Saturday, 16 May 2015

“No longer do I call you servant

Jesus of Nazareth; the Gospels; the Church; the resurrection.  They are all about a fundamental change in relationships.  No longer are people sin-ridden failures doomed to misery in both this life and the next.  The Church, a fresh community of faith open to all, brings all kinds of people in new relationship to both God and one another.  The resurrection leads to a continuing engagement with Jesus beyond what everyone had thought was the end.  Who we are; who we are with God; who we are with one another, all changes in the good news of Jesus Christ.

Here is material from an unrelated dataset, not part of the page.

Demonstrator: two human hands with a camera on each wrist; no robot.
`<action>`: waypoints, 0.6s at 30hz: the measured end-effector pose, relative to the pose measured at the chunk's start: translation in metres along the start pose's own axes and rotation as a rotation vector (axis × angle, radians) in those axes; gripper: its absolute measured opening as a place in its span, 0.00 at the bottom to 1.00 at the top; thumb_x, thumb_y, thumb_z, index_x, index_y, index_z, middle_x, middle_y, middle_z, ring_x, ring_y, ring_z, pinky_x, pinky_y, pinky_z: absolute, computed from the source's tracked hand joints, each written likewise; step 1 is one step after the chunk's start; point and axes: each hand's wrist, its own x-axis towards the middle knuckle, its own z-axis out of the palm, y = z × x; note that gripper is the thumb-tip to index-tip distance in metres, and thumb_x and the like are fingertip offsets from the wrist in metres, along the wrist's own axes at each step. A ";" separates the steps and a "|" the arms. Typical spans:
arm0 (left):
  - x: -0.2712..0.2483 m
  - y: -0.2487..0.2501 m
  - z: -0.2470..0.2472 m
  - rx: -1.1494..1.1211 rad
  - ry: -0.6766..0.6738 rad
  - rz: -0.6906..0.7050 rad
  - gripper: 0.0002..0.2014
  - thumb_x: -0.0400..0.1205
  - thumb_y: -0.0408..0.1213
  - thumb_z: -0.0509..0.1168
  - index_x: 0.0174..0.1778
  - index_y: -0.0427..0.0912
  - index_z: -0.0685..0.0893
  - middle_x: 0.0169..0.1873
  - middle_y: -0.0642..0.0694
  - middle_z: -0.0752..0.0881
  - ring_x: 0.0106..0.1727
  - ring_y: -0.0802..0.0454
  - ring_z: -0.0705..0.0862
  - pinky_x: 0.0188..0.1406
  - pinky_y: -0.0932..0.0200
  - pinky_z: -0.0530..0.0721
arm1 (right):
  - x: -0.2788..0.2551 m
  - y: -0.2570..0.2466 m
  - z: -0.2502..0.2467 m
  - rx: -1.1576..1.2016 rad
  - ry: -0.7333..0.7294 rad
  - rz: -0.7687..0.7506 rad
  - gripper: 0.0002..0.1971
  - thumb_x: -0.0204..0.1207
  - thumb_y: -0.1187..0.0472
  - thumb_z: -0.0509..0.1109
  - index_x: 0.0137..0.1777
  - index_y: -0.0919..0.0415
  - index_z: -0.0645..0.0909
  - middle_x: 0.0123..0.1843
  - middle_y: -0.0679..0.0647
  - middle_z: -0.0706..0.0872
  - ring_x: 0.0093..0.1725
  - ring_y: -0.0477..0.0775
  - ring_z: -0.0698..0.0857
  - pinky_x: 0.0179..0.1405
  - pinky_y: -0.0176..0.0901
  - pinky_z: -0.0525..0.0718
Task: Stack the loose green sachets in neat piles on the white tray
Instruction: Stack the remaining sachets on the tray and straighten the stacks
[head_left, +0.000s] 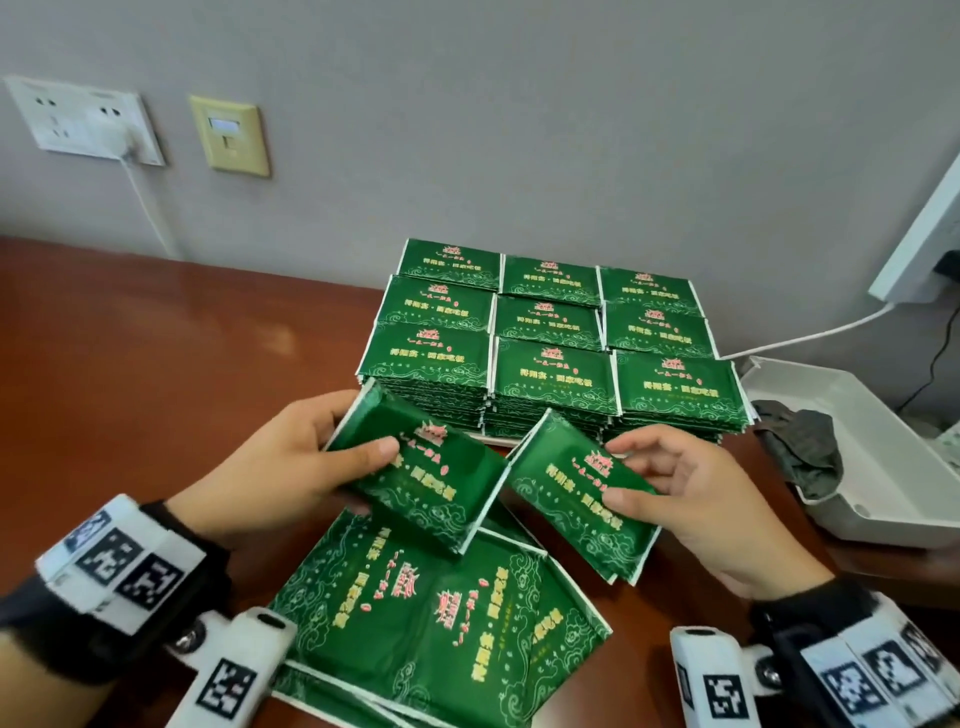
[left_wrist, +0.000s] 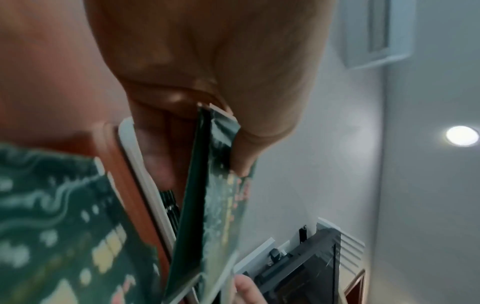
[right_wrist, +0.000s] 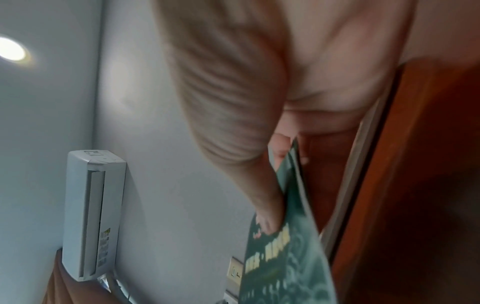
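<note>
My left hand (head_left: 291, 457) pinches a green sachet (head_left: 415, 467), thumb on top, just above the table. In the left wrist view that sachet (left_wrist: 207, 205) shows edge-on between thumb and fingers. My right hand (head_left: 675, 483) pinches a second green sachet (head_left: 576, 493) beside it, seen also as the sachet (right_wrist: 285, 257) under the thumb. Several loose sachets (head_left: 415, 613) lie overlapping on the table below both hands. Behind them stand neat piles of sachets (head_left: 550, 338) in three rows on the white tray (head_left: 493, 440), of which only a front edge strip shows.
A white bin (head_left: 893, 483) with a dark cloth (head_left: 800, 447) in it stands on the right. Wall sockets (head_left: 83, 119) and a white cable (head_left: 810, 332) are behind. The brown table (head_left: 156, 364) stretches to the left.
</note>
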 end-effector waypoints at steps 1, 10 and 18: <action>0.001 -0.003 0.003 -0.057 -0.002 -0.083 0.19 0.74 0.38 0.73 0.58 0.36 0.82 0.45 0.35 0.91 0.40 0.43 0.91 0.30 0.55 0.90 | 0.001 0.001 0.000 0.007 -0.003 0.008 0.19 0.68 0.75 0.81 0.57 0.60 0.86 0.49 0.55 0.93 0.50 0.53 0.92 0.49 0.40 0.90; 0.003 -0.009 0.014 0.021 -0.028 -0.221 0.15 0.81 0.31 0.71 0.55 0.58 0.89 0.54 0.43 0.89 0.37 0.48 0.85 0.25 0.57 0.85 | -0.002 0.000 -0.001 -0.114 -0.290 0.137 0.29 0.62 0.79 0.83 0.62 0.58 0.85 0.59 0.49 0.91 0.59 0.50 0.91 0.60 0.45 0.88; 0.003 -0.010 0.011 0.019 0.021 -0.196 0.25 0.84 0.31 0.68 0.71 0.62 0.76 0.56 0.48 0.90 0.41 0.44 0.90 0.20 0.57 0.84 | -0.004 -0.004 -0.001 -0.131 -0.177 0.011 0.18 0.67 0.77 0.81 0.53 0.58 0.90 0.55 0.50 0.93 0.57 0.48 0.90 0.54 0.29 0.83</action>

Before Good Friday we find in the Gospel of John a small clue to all this change.  Jesus says to his inner circle of followers, “no longer do I call you servants… I have called you friends”.  Of course there is the risk of a trite response to this dramatic statement.  The words “what a friend we have in Jesus” can make it sound as though friendship is sentimental relationship, a cosy get-together of the like-minded.  I wonder if that is your experience of friendship?  It’s not mine.  Friends can often seem to others to be unlikely pairings.  It can be as much about shared history as shared interests.  The disciples weren’t like Jesus in so many ways, but they’d been with him through thick and thin.  Three years of difficult, challenging and discomforting experience. 

It seems a strange idea to be friends with a figure of the Trinity.  Jesus is the human expression of that deep longing in the heart of God for us to have fullness of life.  Not a fullness of life brought about by a click of the divine fingers, but a life worked on throughout our lives, lived and refined in the furnace of human experience in the company of Christ.  Thinking along these lines several Christian commentators look to the image in the Old Testament book of Daniel (3:25) of the three figures forced into a furnace which miraculously doesn’t harm them.  If you recall the story you will also know that the figures forced into the fire were joined by a mysterious fourth person.  Even in our deepest fears and pain, we do not need to be alone.  Friends of all sorts stand with us – and perhaps even those we never thought of as friends greet us unexpectedly.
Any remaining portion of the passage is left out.